Probably the bigger reason, though, is that Lovecraft has been parodied so often and so thoroughly that it's just hard to read him seriously. Reading about an invisible monstrosity that crushes barns and consumes the cows inside sounds more like a Far Side cartoon. (Crunchy outside! Tender bovine insides!) Anything involving tentacles immediately invokes the wizards of Unseen University. It's the peril of being an icon in your field. I have no desire to protect Lovecraft from this fate, but I consider it my sacred duties to protect my children from Tolkien parodies until they have gotten to know Tolkien well for himself.

(This is all preparatory to our next adventure campaign, which is going to be horror-themed, as designed by DOB. I'm not sure where on the good/bad parenting scale playing a horror RPG with your children falls, but I can assure you that it will not give the children nightmares. The only one prone to nightmares is Dot, and her own innate imagination is so disturbing that it would be difficult to top it. DOB is loosely inspired by the Lovecraft mythos, but apparently Lovecraft held it as a cardinal rule that the horror could not make sense; that, DOB believes, is an impossible condition for a game. So it will make sense, if we are lucky enough to survive and figure it out.)


On a lighter note, Rocketboy convinced me to read Simon Green's Blue Moon fantasy series, which has been a lot of fun. He told me the second book was much darker than the first, and since the first involved the probable end of the world under the control of the Demon Prince, I was curious to see how that could be. I read it and thought, "This isn't darker. It's just middle-aged." The youthful hero and heroine of the first book are now world-weary thirty-somethings, and alliances and choices are murkier. It just seemed more realistic to me.
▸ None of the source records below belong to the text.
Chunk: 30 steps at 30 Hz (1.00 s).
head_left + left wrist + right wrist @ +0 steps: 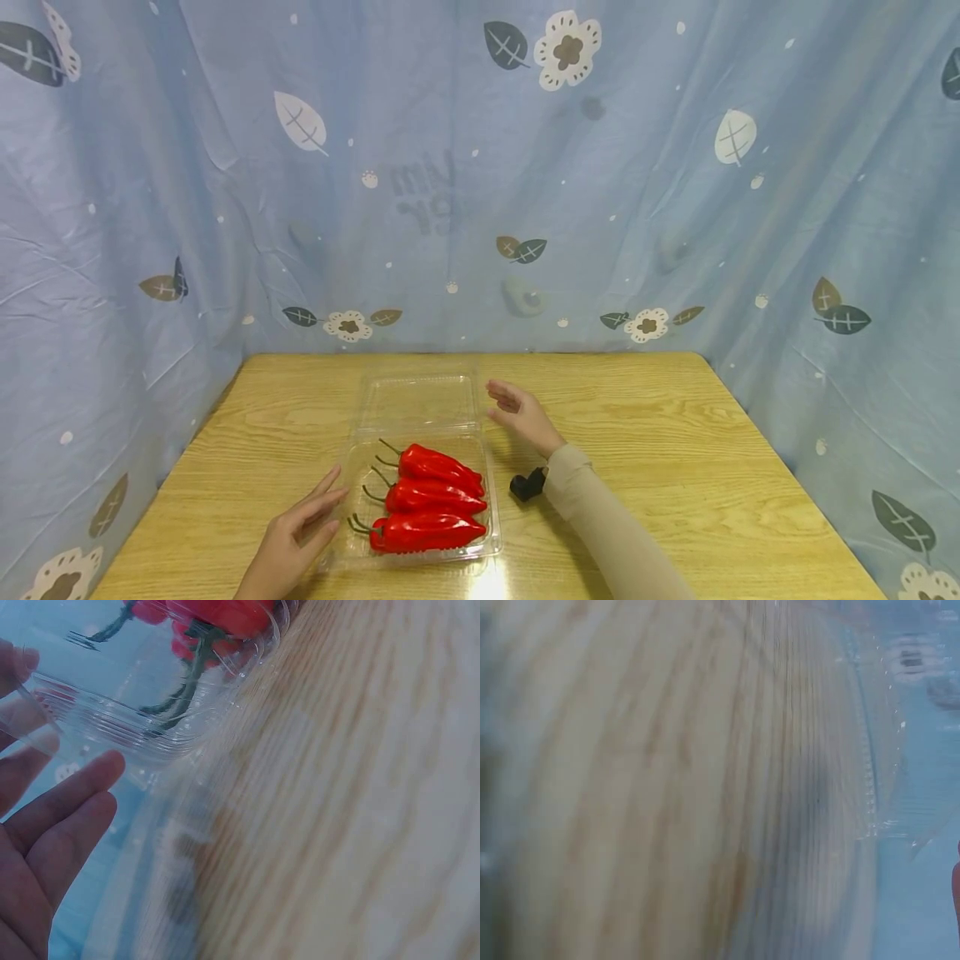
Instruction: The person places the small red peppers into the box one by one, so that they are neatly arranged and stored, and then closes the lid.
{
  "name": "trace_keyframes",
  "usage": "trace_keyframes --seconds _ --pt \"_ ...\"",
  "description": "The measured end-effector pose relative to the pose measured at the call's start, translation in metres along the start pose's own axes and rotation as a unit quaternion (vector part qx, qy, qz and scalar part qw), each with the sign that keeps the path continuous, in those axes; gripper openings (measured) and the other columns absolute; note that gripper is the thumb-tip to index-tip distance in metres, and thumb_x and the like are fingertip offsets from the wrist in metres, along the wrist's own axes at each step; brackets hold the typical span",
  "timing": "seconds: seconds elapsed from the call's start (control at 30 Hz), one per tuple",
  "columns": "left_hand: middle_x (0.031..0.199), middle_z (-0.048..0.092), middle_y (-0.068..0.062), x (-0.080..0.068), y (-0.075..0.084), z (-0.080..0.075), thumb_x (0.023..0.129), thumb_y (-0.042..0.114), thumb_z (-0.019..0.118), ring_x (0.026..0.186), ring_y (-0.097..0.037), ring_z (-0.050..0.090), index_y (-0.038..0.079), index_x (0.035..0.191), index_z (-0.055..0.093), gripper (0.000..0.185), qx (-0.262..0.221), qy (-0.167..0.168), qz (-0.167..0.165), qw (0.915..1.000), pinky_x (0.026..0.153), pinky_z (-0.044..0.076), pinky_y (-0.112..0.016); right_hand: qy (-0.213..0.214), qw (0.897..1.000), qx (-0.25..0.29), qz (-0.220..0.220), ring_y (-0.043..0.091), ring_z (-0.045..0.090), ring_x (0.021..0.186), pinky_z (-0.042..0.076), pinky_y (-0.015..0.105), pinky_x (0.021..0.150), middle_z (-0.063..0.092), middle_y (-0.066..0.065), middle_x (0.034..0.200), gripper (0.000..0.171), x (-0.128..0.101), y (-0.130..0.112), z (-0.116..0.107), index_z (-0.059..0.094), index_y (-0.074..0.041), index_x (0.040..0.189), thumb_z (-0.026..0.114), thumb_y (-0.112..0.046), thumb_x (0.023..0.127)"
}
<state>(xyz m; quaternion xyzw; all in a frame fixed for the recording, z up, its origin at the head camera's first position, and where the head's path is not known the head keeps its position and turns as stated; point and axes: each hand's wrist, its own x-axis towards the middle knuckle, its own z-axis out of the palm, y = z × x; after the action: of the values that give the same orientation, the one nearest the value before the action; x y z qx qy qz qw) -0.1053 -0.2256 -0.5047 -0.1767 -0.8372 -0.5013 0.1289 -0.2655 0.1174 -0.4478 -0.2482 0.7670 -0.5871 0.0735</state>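
A clear plastic clamshell box point(491, 500) lies on the table, its lid point(420, 406) folded back at the far side. Inside, several red peppers point(435, 497) with green stems lie side by side, stems towards the left. My left hand point(296, 537) is at the box's left wall with fingers spread. In the left wrist view its fingertips point(109, 765) are close to the ridged plastic edge; contact is hard to tell. To the right of the lid, my right hand point(525, 421) hovers with loosely bent fingers, holding nothing. Only a sliver of it shows in the right wrist view.
The wooden table point(660, 450) extends to both sides of the box. A blue patterned curtain point(450, 208) hangs behind it and along both sides. A small black device point(528, 484) sits at my right wrist.
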Motion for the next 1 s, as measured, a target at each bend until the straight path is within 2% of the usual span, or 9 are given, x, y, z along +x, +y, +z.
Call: trace_keyframes --seconds 0.17,0.4,0.57,0.7,1.0 --pt "0.137 0.039 -0.021 0.0 -0.002 0.0 0.086 0.006 0.058 0.117 0.005 0.043 0.003 0.119 0.056 0.033 -0.004 -0.003 -0.004 1.0 0.084 0.045 -0.01 0.003 1.0 0.004 0.029 0.035 0.035 0.127 0.03 0.044 0.105 0.038 0.022 0.137 0.057 0.008 0.006 -0.001 0.033 0.002 0.136 0.058 -0.015 0.088" --pt "0.137 0.037 -0.024 0.0 -0.002 -0.001 0.087 0.005 0.057 0.118 0.006 0.042 0.0 0.12 0.055 0.034 -0.012 -0.012 0.003 0.9999 0.085 0.045 -0.011 0.013 0.995 -0.008 0.094 0.032 0.042 0.123 0.038 0.042 0.1 0.04 0.019 0.136 0.057 0.027 0.036 -0.001 0.034 -0.001 0.137 0.058 -0.019 0.088" --pt "0.137 0.037 -0.023 0.0 -0.002 0.0 0.086 0.003 0.057 0.115 0.004 0.044 0.0 0.119 0.055 0.033 -0.007 -0.007 0.003 0.9999 0.084 0.046 -0.012 0.016 0.993 -0.011 0.119 0.032 0.043 0.122 0.04 0.043 0.098 0.043 0.018 0.134 0.054 0.035 0.046 0.001 0.034 0.001 0.136 0.054 -0.016 0.09" --pt "0.136 0.038 -0.024 0.0 -0.001 0.001 0.086 0.003 0.058 0.113 0.002 0.047 0.001 0.118 0.056 0.033 -0.013 -0.001 -0.007 0.9999 0.083 0.047 -0.013 0.011 0.992 -0.011 0.128 0.032 0.043 0.121 0.041 0.042 0.097 0.044 0.019 0.133 0.051 0.037 0.051 0.002 0.035 0.002 0.135 0.052 -0.017 0.091" --pt "0.136 0.038 -0.024 0.0 -0.001 0.0 0.086 0.005 0.057 0.115 -0.001 0.047 0.002 0.119 0.056 0.032 -0.008 0.001 0.0 1.0 0.082 0.047 -0.014 -0.01 0.993 0.005 0.12 0.033 0.044 0.119 0.042 0.042 0.095 0.045 0.02 0.132 0.049 0.04 0.051 0.005 0.037 0.003 0.134 0.05 -0.018 0.092"
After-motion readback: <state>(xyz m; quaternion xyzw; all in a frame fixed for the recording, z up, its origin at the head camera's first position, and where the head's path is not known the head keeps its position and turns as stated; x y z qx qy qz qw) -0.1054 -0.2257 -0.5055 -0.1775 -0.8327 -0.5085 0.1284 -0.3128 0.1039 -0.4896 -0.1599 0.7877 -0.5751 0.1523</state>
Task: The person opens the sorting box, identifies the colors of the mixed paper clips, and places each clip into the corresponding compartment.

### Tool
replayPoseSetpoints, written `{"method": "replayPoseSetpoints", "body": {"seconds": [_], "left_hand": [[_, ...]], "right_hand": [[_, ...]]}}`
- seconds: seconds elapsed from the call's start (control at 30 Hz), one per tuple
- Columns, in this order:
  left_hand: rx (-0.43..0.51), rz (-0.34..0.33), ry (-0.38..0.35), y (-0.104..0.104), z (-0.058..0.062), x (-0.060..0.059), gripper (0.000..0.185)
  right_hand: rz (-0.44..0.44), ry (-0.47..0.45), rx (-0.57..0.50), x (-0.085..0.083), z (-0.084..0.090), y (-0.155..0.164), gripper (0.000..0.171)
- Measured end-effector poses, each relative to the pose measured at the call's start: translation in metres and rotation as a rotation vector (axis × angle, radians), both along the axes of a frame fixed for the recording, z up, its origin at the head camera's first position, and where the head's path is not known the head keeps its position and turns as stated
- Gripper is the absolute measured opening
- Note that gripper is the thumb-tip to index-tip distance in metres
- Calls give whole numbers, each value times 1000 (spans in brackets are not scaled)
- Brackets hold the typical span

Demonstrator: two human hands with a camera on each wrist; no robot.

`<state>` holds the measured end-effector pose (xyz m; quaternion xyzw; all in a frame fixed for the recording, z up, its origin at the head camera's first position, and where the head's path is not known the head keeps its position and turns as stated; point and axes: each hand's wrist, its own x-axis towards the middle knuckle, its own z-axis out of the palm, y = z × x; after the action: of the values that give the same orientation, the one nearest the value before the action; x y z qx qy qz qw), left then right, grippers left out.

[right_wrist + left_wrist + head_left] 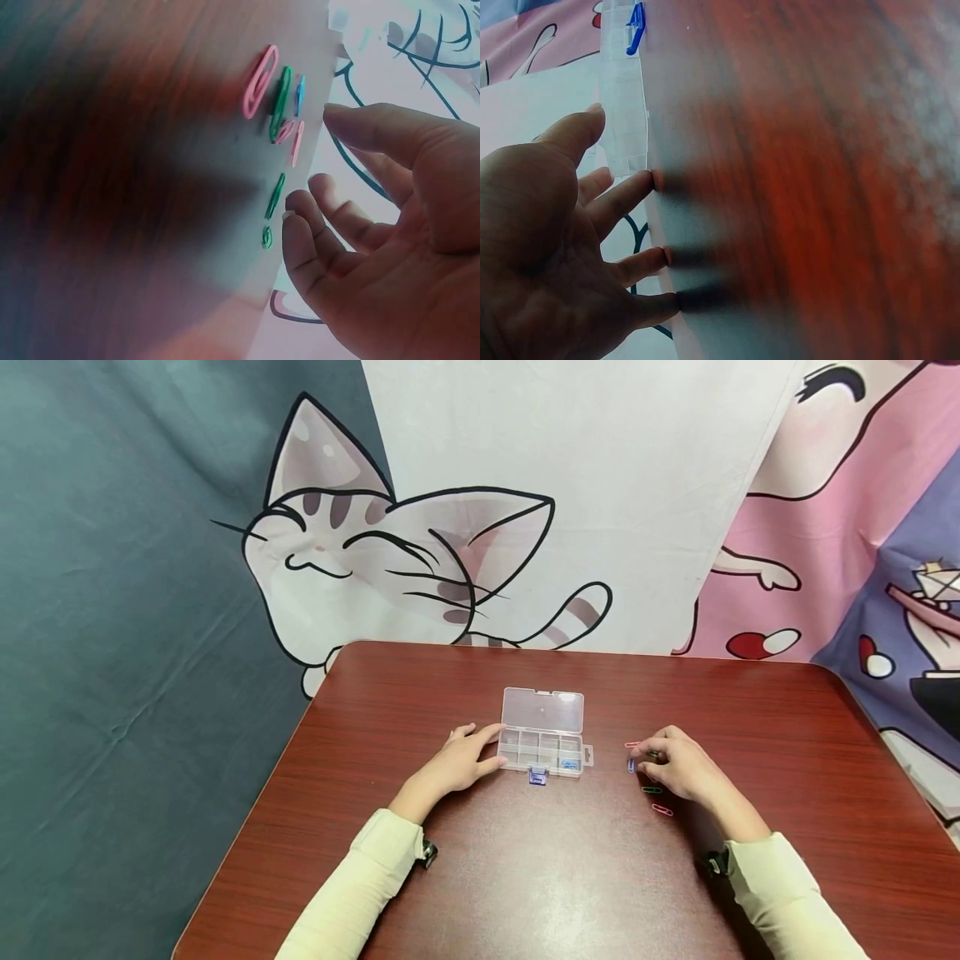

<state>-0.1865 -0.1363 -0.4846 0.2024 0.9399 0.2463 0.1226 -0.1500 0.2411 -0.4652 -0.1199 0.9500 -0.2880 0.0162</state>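
At the clear box (pixel 542 711), left fingers (pixel 622 201) wide; by paper clips (pixel 281 105), right fingers (pixel 300 251) loosely apart.

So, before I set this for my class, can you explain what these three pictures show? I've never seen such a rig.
There is no robot here, only a person working bare-handed. The widest picture comes from a head-worn camera; the other two come from wrist cameras, each looking at its own hand. On the reddish-brown table lies a clear divided box, its lid open, with something blue in its front right corner. The left hand is at the box's left end, fingers spread, not gripping it. To the right of the box lie loose paper clips in pink, green and blue. The right hand is close to them, fingers loosely bent; no clip shows between its fingertips.
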Motion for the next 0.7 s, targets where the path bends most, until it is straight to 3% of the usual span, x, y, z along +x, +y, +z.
{"method": "replayPoseSetpoints", "body": {"seconds": [0.4, 0.7], "left_hand": [[-9, -6, 1, 0, 1, 0, 61], [-13, 0, 2, 0, 0, 0, 61]], "right_hand": [[87, 68, 42, -7, -9, 1, 17], [105, 90, 49, -10, -10, 0, 18]]}}
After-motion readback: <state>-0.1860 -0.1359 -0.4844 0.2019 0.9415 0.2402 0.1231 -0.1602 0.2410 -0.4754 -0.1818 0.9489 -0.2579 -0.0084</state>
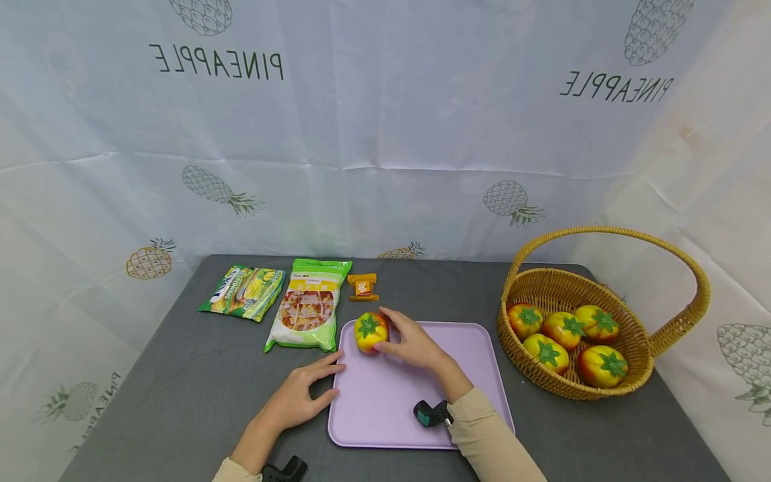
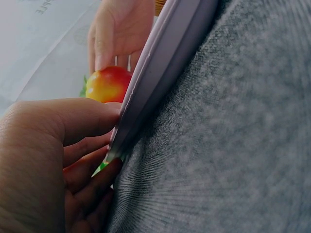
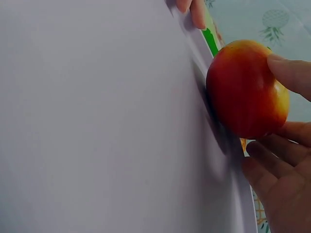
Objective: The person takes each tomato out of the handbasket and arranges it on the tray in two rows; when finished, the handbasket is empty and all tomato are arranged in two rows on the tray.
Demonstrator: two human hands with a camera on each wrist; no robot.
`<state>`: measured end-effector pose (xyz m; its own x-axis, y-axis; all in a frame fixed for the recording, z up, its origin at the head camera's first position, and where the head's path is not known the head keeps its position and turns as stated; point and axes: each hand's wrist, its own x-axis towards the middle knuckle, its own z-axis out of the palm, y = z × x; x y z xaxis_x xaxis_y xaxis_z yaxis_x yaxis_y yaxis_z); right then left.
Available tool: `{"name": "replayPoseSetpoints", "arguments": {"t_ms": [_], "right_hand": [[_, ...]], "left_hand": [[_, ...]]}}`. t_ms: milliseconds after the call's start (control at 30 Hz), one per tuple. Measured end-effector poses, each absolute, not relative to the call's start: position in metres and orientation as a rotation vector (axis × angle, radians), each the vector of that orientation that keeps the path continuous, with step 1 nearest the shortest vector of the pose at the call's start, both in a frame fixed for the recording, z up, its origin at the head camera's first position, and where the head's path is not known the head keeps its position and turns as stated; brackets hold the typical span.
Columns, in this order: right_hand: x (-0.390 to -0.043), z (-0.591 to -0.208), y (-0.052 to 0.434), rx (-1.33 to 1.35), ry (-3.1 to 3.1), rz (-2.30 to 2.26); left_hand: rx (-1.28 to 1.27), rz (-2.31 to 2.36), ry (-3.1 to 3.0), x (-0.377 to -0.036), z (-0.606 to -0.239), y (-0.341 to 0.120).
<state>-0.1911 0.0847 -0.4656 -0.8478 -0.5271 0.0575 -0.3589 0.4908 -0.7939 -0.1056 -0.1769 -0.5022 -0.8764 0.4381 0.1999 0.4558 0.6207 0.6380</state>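
A yellow-and-red persimmon with a green leafy top sits at the upper left corner of a lilac tray. My right hand holds it from the right, thumb on its near side and fingers round the far side. In the right wrist view the persimmon shows its red flank, close against the tray's rim. My left hand rests at the tray's left edge, fingers spread. The left wrist view has the left thumb touching the rim, the other fingers lower along that side.
At the right stands a wicker basket with a tall handle, holding several similar persimmons. Behind the tray lie a green-and-white food bag, a green-yellow packet and a small orange-brown packet. A pineapple-print curtain hangs behind the grey table.
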Motion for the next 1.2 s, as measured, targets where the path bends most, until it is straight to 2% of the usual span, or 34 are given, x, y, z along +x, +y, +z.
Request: {"name": "replayPoseSetpoints", "arguments": {"t_ms": [733, 1200], "right_hand": [[-0.186, -0.460, 0.098, -0.775, 2.513, -1.279], [-0.175, -0.431, 0.152, -0.828, 2.617, -1.351]], "left_hand": [[-0.769, -1.116, -2.812, -0.105, -0.502, -0.177], [-0.762, -1.119, -2.822, -0.105, -0.501, -0.177]]}}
Every once in a while I read something by Howard Gardner, just to keep up with more mainstream educational thought. It's hard to say how much I agree or disagree with him; we come at the topic from very different angles. I read The Unschooled Mind, which essentially boils down to saying that what people learn in school makes little to no impression on how they actually think about the world--generally they stick to their pre-school impressions no matter how faithfully they can regurgitate the school answers on the quiz. It's nice to see it well-documented, but it's not exactly an earth-shattering revelation for those of us who are not professional educators. He then offers some ideas or different models that he hopes might help, but he admits that they are not really tested and that assessment is difficult.

And that really is the heart of the matter--there's no way to ascertain, in a standardized way, whether someone actually understands something, or is simply good at test-taking. Yet our society insists on standardized answers. Like the little boy with the lost quarter, we keep looking on Fifth Street, where the light is better, even though we lost the coin on Third Street.

He offers some models which he hopes would be better (apprenticeship and museums); if the essence of each of those is the presence of an adult who is actually interacting with the child's knowledge, and the child taking personal responsibility and interest in what they learn, then I agree that those are helpful approaches towards gaining understanding. On the other hand, I'm doubtful that his insistence on a national curriculum would help with that (especially since, in America, we are congenitally dreadful at doing internal policies at the national level--it's just not the way our system is set up to operate).

On a broader level, though, his focus in education is still essentially skill-based and utilitarian. It's about gaining understanding in the disciplines, not about becoming a whole person. So it is useful but limited.


I have more books I want to talk about, but this post is becoming unconscionably long.